If you’re like many from my post-Gen X/pre-Millennial generation, you’ve watched the Bill Murray classic Groundhog Day so many times that it can seem like you’ve been trapped in a time loop yourself. You know its plot just as well as Phil Connors knows Punxsutawney. But did you ever realize that this ’90s classic is in fact a cleverly disguised dissertation on the benefits of Zen Buddhism?
While he was raised Jewish, over the course of his life Groundhog Day director and screenwriter Harold Ramis became self-described “Buddhish.” Ramis has explicitly said that he didn’t intend the film to be about Buddhism, but has admitted in interviews that more than a little of his semi-zen beliefs filtered in of their own accord.
Let’s take a look at how Buddhism is woven into Groundhog Day.
The Cycle of Rebirth
Buddhism is most clearly exemplified in the central plot device of the movie, i.e. the main character’s repetition of lives. Connors is trapped in an endless cycle of birth and rebirth, doomed to experience the same minor and major sufferings again and again.
In Buddhism, this cycle of rebirth and the suffering therein is referred to as samsara. According to Buddhists, the only way to escape this process is by purifying one’s karma thereby escaping into the bliss of nirvana.
The Purification of Karma
Karma has two related definitions. The first involves the widely understood concept of cause and effect, while the Sanskrit word itself can be directly translated to mean “action” or “deed.” Buddhists believe that through good actions (cause) one achieves more desirable rebirths (effect).
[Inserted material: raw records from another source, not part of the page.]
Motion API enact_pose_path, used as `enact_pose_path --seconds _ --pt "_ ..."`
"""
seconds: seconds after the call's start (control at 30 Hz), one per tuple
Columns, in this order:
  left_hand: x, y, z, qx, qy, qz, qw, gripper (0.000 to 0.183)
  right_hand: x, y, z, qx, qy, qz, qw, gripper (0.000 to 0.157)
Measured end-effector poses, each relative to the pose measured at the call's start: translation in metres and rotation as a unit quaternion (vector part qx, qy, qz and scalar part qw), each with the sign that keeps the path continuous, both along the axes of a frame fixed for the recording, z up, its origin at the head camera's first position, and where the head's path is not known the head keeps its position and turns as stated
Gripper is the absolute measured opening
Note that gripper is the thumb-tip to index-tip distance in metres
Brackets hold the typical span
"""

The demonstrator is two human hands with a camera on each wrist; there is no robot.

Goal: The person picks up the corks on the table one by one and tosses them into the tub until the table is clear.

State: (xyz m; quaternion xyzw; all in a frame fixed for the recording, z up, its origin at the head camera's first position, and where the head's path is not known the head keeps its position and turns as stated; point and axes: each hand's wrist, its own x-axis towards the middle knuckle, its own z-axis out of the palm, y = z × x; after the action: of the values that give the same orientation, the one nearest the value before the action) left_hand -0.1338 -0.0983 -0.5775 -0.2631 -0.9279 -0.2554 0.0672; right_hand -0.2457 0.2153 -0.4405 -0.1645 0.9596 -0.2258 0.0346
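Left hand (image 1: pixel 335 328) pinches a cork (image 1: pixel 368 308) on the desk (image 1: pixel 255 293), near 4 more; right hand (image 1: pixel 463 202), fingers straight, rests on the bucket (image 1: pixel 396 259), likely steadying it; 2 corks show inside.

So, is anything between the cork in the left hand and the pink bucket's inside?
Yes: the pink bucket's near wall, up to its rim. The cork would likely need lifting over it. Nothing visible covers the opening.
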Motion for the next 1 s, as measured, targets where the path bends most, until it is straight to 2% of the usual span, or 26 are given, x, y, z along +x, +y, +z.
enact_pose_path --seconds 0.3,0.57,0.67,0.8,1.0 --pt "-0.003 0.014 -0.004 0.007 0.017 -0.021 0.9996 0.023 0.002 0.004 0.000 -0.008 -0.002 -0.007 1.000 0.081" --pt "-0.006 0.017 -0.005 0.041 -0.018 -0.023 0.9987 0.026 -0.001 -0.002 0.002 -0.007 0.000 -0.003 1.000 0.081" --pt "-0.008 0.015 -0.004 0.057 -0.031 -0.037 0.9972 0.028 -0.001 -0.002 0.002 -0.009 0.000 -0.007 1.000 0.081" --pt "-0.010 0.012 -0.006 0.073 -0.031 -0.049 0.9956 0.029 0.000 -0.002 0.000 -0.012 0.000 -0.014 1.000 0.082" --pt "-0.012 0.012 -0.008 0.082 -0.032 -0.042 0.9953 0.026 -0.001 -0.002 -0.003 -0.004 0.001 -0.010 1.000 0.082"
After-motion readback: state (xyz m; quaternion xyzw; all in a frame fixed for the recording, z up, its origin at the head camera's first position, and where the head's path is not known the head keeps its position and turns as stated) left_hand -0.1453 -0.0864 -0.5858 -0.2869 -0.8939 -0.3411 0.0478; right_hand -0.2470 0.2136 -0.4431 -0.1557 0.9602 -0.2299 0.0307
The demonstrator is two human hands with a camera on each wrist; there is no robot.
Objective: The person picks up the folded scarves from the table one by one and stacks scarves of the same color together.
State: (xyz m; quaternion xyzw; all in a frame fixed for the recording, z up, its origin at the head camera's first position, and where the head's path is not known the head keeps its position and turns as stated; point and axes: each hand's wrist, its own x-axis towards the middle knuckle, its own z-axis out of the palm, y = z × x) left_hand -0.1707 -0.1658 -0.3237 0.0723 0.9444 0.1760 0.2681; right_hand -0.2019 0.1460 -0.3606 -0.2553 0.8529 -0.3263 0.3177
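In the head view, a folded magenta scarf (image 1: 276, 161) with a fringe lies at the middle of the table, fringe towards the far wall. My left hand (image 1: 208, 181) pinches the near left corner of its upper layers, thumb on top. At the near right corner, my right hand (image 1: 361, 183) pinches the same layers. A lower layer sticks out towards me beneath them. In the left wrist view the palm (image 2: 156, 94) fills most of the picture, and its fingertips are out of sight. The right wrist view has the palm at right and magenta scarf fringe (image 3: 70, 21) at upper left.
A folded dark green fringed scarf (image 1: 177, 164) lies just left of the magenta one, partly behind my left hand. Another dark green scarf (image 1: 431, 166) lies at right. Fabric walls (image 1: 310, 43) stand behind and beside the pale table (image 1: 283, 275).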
The opposite is also true—bad deeds result in undesirable rebirths.
The plot of the movie is more or less set into motion because Connors is a crappy person, and therefore his bad karma draws him into a downward spiral of increasingly dark rebirths. Only through the gradual purification of his karma through a series of good deeds is he able to escape this cycle.
This purification is what the second half of the movie is all about. Phil learns to think of others rather than himself, improves his understanding of art and music, and generally spends his final repeated day racing around doing good deeds. As a result, the cycle is broken.
According to Buddhism, nirvana is attained when one extinguishes what are called “the three fires” of passion, aversion, and ignorance. We can see Phil’s struggles with these fires—and his eventual triumph over them—clearly.
Initially his attraction to Rita is characterized by lust, but as he learns more about her this gives way to love. His aversion (or hatred of) the townspeople and most specifically, Ned the insurance guy, eventually evolves into acceptance and even friendship. And while he opens the movie completely disinterested in anything outside his existing experience, this ignorance is overcome through his careful study of subjects like French poetry, piano, and life-skills in general.
By surmounting these three flaws, Connors finally escapes the cycle and enters into the presumed nirvana of Rita’s love.
If we want to dig really deep, it might be worth mentioning that the name Rita means “child of light.” The experience of nirvana is often described as being bathed in light.
Only through the gradual purification of his karma through a series of good deeds is he able to escape this cycle
Of course, I could be overanalyzing. The names of the central character, Phil Connors, mean “lover of horses” and “lover of wolves” respectively, which don’t seem to offer much thematically speaking. Perhaps he needs to escape his baser animal instincts before he can be elevated to Rita’s nirvana? Perhaps I’m looking for meaning that isn’t there?
In any case, while on the surface it’s a fun comedy about the importance of being a good person, Groundhog Day has a surprising amount of depth hidden between the jokes.
“I’ve killed myself so many times I don’t even exist anymore,” Connors muses at some point. It is common among Buddhist teachers to insist that their students “kill themselves” from this reality in order to escape the illusion of existence.
Whether Buddhist or not, the final message of Groundhog Day is clear: if you’re feeling trapped in a cycle of meaninglessness, the solution is to embrace love and friendship, and maybe learn a new skill or two. The Gautama knew it some 2,500 years ago, and the Bill Murray recommends it now.
And if there’s any genuine Buddha walking the Earth today, it’s Bill Murray.